ACTIVITY:
Produce a word-for-word copy of the lines from the one that contains "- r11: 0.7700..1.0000" to the final line of the data below, with all pictures dropped.

STORED DATA:
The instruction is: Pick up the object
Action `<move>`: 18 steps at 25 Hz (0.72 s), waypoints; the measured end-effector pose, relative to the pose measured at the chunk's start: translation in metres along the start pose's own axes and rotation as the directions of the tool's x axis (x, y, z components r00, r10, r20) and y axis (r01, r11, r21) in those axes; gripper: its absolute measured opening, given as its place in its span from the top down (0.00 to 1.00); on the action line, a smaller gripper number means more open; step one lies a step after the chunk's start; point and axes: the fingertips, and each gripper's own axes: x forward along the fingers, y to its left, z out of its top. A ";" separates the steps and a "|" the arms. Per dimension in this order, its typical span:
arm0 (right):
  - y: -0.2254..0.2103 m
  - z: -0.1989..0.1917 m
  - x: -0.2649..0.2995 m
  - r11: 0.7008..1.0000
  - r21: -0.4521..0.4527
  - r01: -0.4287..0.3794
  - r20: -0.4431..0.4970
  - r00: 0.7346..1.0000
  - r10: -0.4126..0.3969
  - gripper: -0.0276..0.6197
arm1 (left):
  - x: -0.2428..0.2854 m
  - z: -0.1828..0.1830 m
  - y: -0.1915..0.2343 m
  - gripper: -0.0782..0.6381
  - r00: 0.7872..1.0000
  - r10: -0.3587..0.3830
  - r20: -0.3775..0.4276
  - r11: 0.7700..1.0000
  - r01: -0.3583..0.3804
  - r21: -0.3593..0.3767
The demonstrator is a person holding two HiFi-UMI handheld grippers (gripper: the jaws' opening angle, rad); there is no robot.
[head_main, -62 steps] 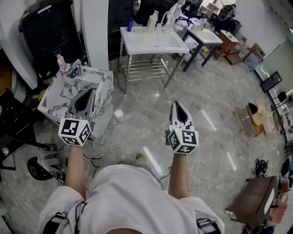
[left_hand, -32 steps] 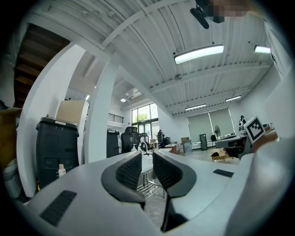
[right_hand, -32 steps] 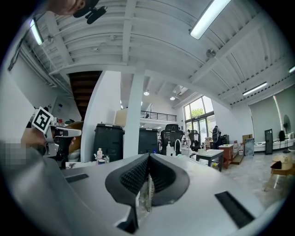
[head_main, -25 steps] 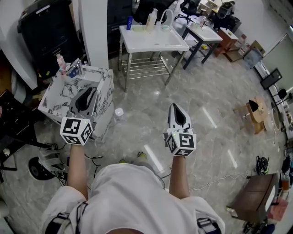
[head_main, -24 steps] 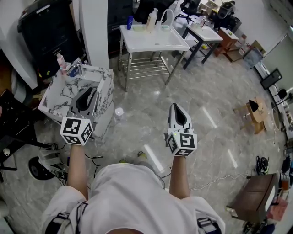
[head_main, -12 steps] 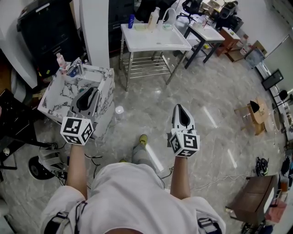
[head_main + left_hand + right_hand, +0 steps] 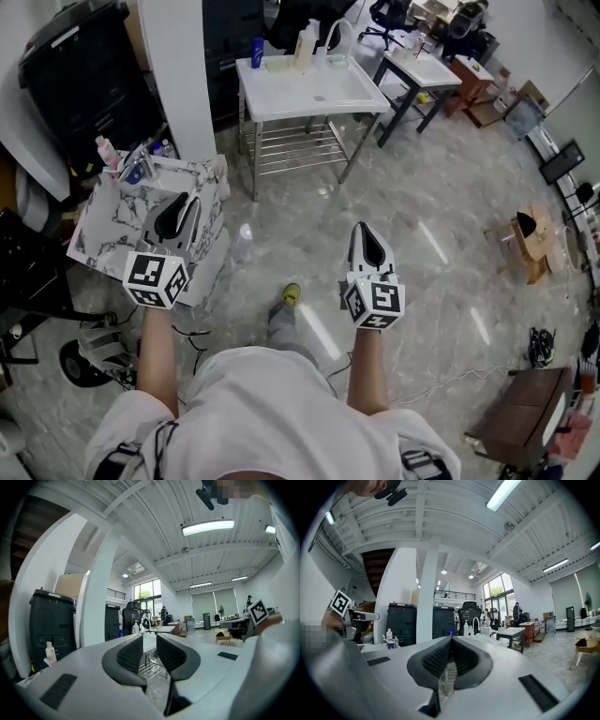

WRITTEN ANSWER:
  - r11: 0.7700..1.0000
  - r01: -0.3583..0.3804
  - r21: -0.3593..0.3767
The demonstrator is a person holding two HiFi-UMI handheld grippers (gripper: the jaws' opening angle, rad); there is no robot.
[head_main, -62 steps] 
[left_hand, -32 steps] 
[right_hand, -32 steps] 
[head_main, -25 steps] 
[head_main, -24 steps] 
[head_main, -12 steps] 
[head_main + left_hand + right_hand, +0 steps] 

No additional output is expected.